Health professionals bring their own assumptions when interacting with the patient, some of which have been internalized during their training process. One of these assumptions is: non-compliance with treatment is a misleading and irrational behavior of the patient and it needs to be corrected.

Users who do not comply with treatment are considered difficult, complicated, inconsequential, but mainly stubborn and rebellious patients - Hey, there are some patients that we say: "This patient is rebellious, he can't accept it". (P 6). They are also considered as risk patients who do not follow recommendations as prescribed and do not believe in the severity of hypertension - some patients can't accept it, some patients, when you are talking to them, they think that it isn't true, that it is all a lie,... (P 6).

Studies show that, in general, professionals believe that patients act like that because they ignore the importance of treatment, due to their lack of education or simple disobedience of medical orders(5-7).

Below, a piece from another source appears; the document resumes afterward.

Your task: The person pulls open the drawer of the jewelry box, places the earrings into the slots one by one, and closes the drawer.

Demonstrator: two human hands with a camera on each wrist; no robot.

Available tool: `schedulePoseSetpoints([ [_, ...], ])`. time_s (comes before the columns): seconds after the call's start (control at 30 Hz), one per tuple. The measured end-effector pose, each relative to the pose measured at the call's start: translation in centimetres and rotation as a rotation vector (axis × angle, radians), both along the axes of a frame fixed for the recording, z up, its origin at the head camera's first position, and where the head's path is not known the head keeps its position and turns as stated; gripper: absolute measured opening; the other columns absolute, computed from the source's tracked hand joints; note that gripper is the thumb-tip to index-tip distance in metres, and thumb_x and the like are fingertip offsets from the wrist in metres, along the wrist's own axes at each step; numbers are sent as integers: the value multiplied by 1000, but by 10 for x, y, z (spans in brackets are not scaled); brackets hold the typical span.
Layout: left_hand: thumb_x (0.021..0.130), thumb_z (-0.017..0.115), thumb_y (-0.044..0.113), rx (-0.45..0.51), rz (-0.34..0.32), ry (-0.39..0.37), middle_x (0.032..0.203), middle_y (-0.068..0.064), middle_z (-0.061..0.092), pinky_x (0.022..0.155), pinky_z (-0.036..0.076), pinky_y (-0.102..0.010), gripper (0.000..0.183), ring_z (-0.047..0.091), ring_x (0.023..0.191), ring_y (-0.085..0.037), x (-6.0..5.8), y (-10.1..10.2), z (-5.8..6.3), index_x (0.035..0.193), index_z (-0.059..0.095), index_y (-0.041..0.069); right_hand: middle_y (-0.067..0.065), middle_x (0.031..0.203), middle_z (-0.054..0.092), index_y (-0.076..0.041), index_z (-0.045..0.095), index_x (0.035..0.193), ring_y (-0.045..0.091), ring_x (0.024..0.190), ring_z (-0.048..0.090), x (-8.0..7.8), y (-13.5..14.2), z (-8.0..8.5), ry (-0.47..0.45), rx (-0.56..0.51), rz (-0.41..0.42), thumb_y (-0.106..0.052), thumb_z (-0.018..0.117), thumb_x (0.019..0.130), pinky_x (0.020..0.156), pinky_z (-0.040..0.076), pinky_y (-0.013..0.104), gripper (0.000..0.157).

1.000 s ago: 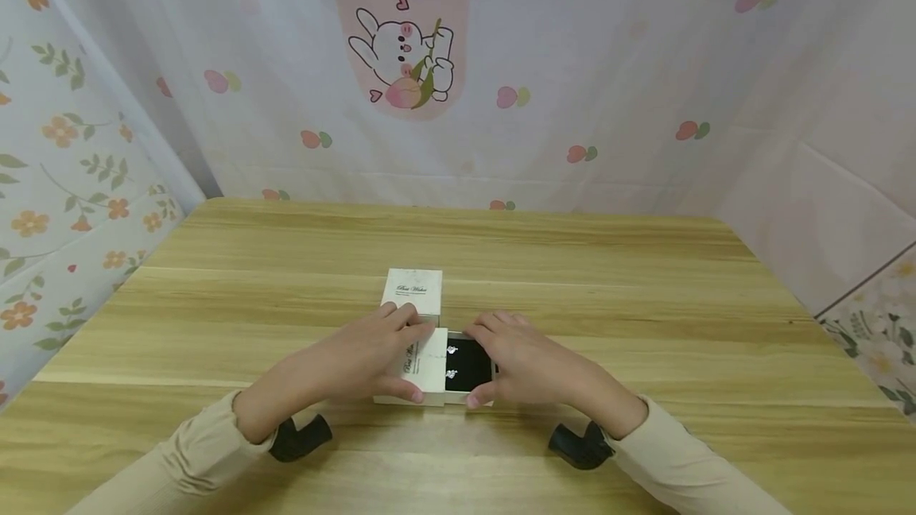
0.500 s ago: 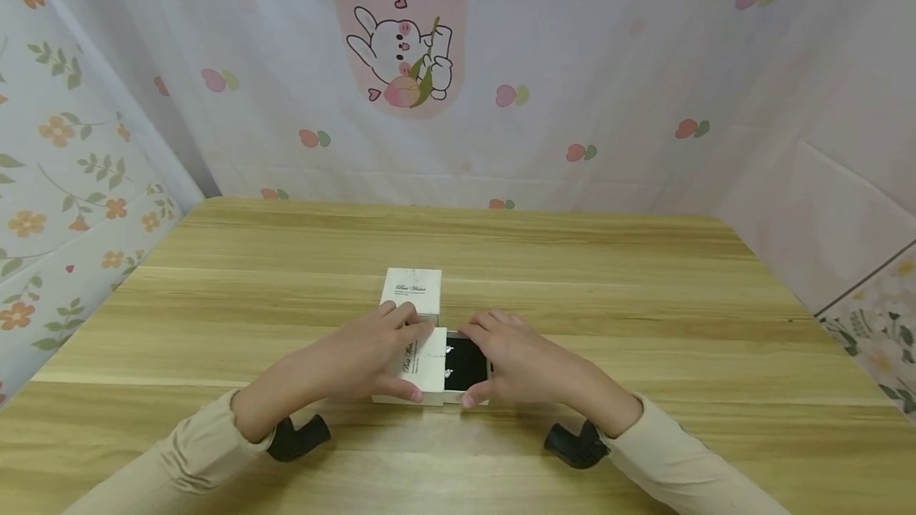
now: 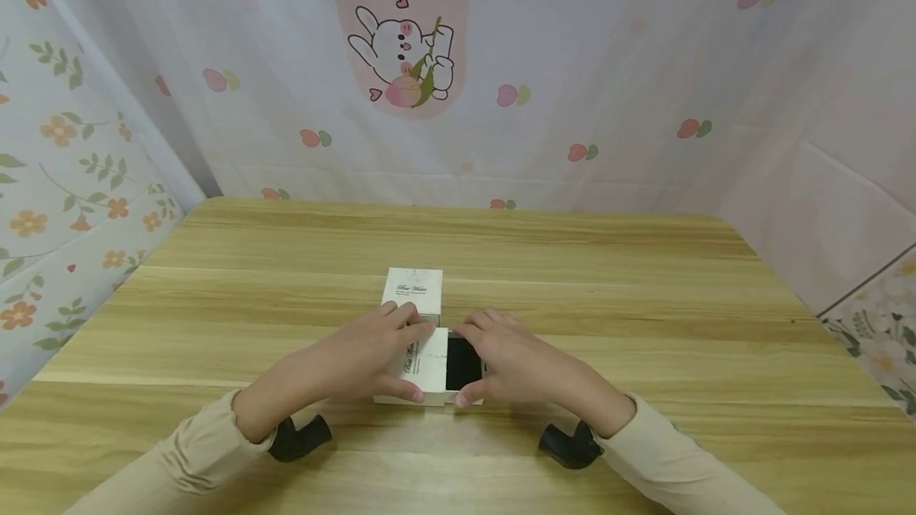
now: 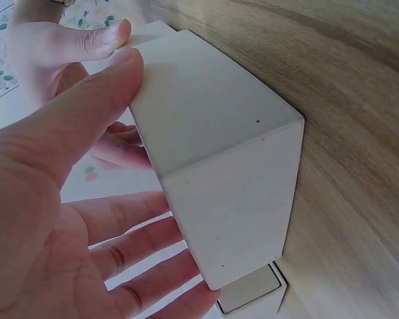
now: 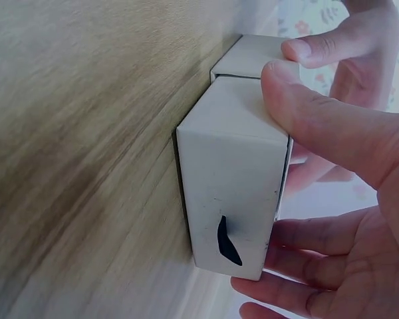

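Note:
A white jewelry drawer box with dark lettering lies on the table before me. My left hand [image 3: 365, 352] grips its sleeve [image 3: 432, 376], thumb along the near side and fingers over the far edge. From the right, my right hand [image 3: 518, 360] holds the drawer [image 5: 229, 179], thumb and fingers on opposite sides. The drawer sticks partly out of the sleeve, showing a strip of black lining [image 3: 461, 368]. In the right wrist view, a black ribbon pull tab [image 5: 227, 242] pokes from the drawer's end face.
Just behind the sleeve stands a second white box [image 3: 413, 290], lettered "Best Wishes". The wooden table [image 3: 608, 284] runs back to a printed cloth curtain [image 3: 615, 86]. Black wrist mounts [image 3: 300, 437] sit under both forearms.
My right hand has moved left with the drawer, so less black lining shows. Two small silvery pieces on the lining have gone out of sight under the sleeve. The left hand stays put.

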State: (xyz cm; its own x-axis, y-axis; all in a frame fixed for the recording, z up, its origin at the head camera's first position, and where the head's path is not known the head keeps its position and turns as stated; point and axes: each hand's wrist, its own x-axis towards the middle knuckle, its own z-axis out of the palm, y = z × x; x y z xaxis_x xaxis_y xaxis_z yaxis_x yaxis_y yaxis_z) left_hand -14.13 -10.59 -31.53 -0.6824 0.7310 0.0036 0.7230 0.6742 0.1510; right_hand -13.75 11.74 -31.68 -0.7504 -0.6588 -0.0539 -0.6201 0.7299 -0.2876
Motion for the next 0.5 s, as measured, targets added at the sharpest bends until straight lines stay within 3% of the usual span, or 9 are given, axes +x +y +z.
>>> schedulePoseSetpoints([
  [0.5, 77, 64, 56, -11, -17, 19, 114, -4, 51, 85, 43, -32, 77, 46, 99, -17, 2, -1, 2, 132, 50, 5, 7, 120, 53, 2, 50, 129, 21, 111, 45, 0, -8, -1, 23, 4, -11, -48, 77, 68, 100, 37, 39, 83],
])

Since non-compliance with treatment is a problem that needs to be addressed, health professionals use a strategy to manage it, which consists of raising users' awareness about the importance of treatment.

Awareness

According to reports, health professionals consider awareness an educational activity that aims at making users aware of their health problem and learn what is needed to control it - (...) basically that, health education, awareness that complying to treatment is the best for him... (P 28).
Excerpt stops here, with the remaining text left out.